Através disto, conclui-se que o regime jurídico aplicável às concessões de serviço público deve seguir e sujeitar-se a estes princípios e também ao princípio da igualdade de tratamento, da transparência, da proporcionalidade, do reconhecimento mútuo e da não discriminação.
Não obstante isto, a Comunicação lembra que há excepções a estes princípios, como são exemplo os artigos 30º, 45º, 46º e 55º da mesma.
Além destas excepções, temos as que resultam da jurisprudência do TJ. Ele entende que por causa de razões imperiosas de interesse geral, se podem justificar medidas nacionais restritivas. Estas medidas não podem, contudo ser discriminatórias, em razão da nacionalidade. Devem, sim, prosseguir um fim de interesse geral; e têm de ser necessárias e proporcionais.
Importa também lembrar que a Comissão afirma que “quando uma concessão chega ao seu termo, a sua renovação equivale a uma nova concessão e, portanto, estará coberta pela presente comunicação”.

O objectivo da Comissão parece claro, pois bastava que existisse nos contratos a hipótese de renovações sucessivas, para que se defraudasse por completo a legislação que se aplica aos procedimentos adjudicatórios.

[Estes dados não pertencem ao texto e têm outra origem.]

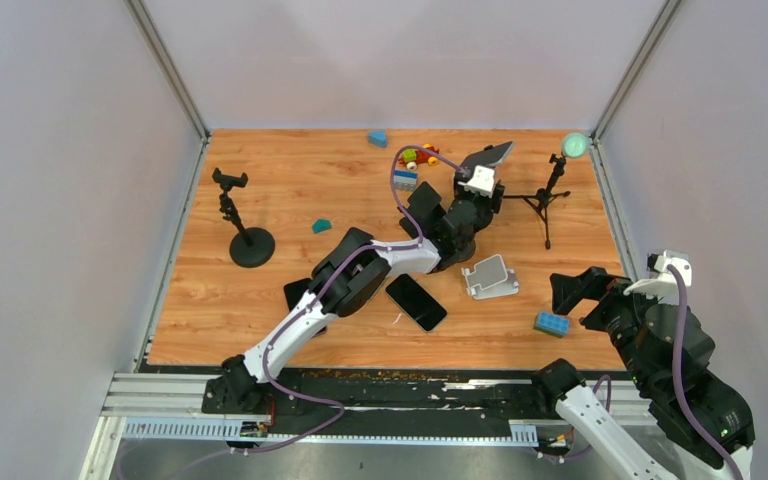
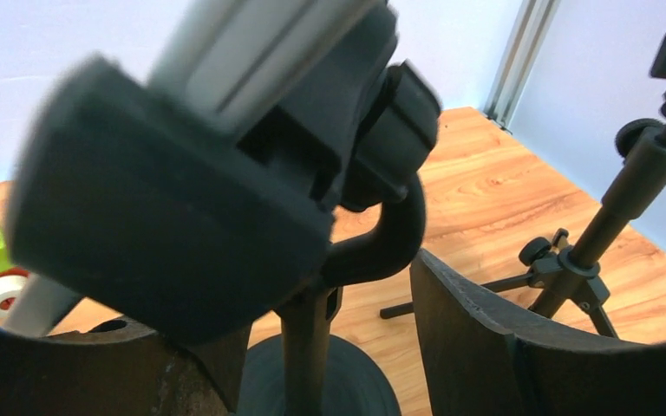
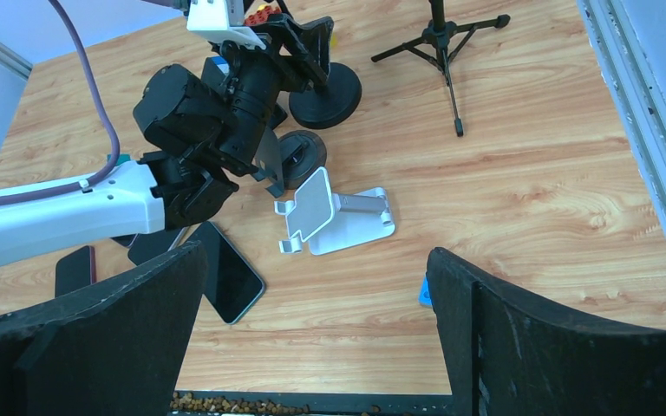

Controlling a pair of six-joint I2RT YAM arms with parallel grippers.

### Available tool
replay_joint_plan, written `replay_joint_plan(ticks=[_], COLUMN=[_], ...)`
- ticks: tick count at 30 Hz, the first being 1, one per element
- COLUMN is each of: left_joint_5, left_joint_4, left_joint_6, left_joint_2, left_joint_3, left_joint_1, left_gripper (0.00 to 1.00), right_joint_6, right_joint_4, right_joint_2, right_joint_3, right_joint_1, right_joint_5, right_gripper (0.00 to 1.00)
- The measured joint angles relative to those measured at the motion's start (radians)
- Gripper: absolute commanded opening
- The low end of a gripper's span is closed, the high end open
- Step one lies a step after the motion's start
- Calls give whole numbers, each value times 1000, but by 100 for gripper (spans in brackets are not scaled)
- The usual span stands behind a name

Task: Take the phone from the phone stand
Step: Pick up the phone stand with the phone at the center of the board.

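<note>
Tripod (image 1: 548,200) right of the phone stand (image 2: 305,338), white holder (image 1: 490,277) in front.
Left end effector (image 2: 269,295) reaches far, spread around its post; right end effector (image 3: 316,260) gapes wide.

Phone (image 1: 488,155): dark flat slab, still seated in phone stand, not yet removed. Raised off tabletop, tilted, near far edge, right of centre. Left wrist view close and blurred: only pale edge of it shows above clamp

Phone stand (image 2: 373,251): all black. Round flat base (image 2: 312,386) resting on wood tabletop, straight upright post, curved neck hooking up to bulky clamp (image 2: 165,217) at top. Clamp closed on phone. Stand upright, not tipped
</note>
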Motion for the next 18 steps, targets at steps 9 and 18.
replay_joint_plan(ticks=[9,18], left_joint_5=[-2,26], left_joint_4=[-43,-44], left_joint_6=[-38,-32], left_joint_2=[30,30], left_joint_3=[35,37], left_joint_1=[20,24], left_gripper=[43,0], right_joint_6=[-8,-8], right_joint_4=[0,0], right_joint_2=[0,0], right_joint_3=[0,0], right_joint_1=[0,0], right_joint_5=[0,0], right_gripper=[100,100])
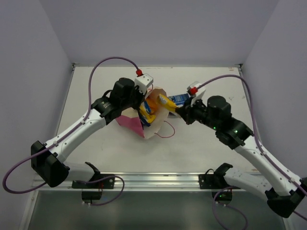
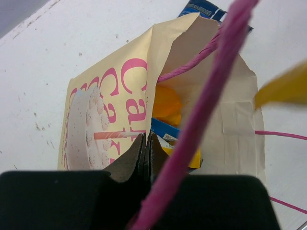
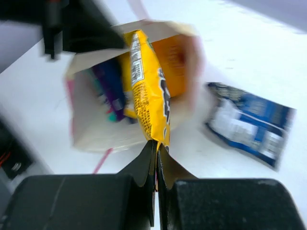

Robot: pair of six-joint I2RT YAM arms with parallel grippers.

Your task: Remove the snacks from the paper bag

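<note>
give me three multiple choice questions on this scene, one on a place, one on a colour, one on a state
1. Where does the blue-and-white packet lie?
A) inside the paper bag
B) on the table, outside the bag
C) in the left gripper

2. What colour is the packet in the right gripper?
A) yellow
B) purple
C) teal

3. What state is the left gripper in?
A) hanging open
B) shut on a packet
C) shut on the bag's edge

Key: 1 B, it lies flat on the table, apart from the bag's mouth. 2 A, the right gripper pinches the end of the yellow packet. 3 C, it is closed on the bag's paper wall.
</note>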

Posto isto, e para melhor se compreender esta temática, penso ser interessante proceder a análise de um acórdão do TJ.
Esta área tem sido fértil em jurisprudência marcante por parte do TJ, podendo-se encontrar vários acórdãos importantes e que deram grande contributo para a integração europeia.
Na área das concessões, o acórdão de referência como não podia deixar de ser, é o Acórdão Telaustria. Podemos afirmar que este acórdão funciona como alavanca para todos os que surgirão depois dele. Ora a minha análise incidirá precisamente sobre um deles, neste caso o processo C-231/03, acórdão Coname.
Neste caso em concreto estamos perante o seguinte litígio: “o Coname celebrou com o município de Cingia de’ Botti um contrato para a adjudicação do serviço relativo à manutenção, gestão e vigilância da rede de gás metano para o período de 1 de Janeiro de 1999 a 31 de Dezembro de 2000.   Por carta de 30 de Dezembro de 1999, o referido município informou o Coname que, por deliberação de 21 de Dezembro de 1999, o conselho municipal atribuiu à Padania o serviço relativo à gestão, distribuição e manutenção de instalações de distribuição de gás metano para o período de 1 de Janeiro de 2000 a 31 de Dezembro de 2005. Esta última sociedade é constituída maioritariamente por capitais públicos, detidos pela província de Cremona e pela quase totalidade dos municípios dessa província. O município di Cingia de’ Botti detém uma participação no capital desta sociedade de 0,97%. O serviço em causa no processo principal foi atribuído à Padania por adjudicação directa, nos termos do artigo 22.°, terceiro parágrafo, alínea e), da Lei n.° 142/1990.”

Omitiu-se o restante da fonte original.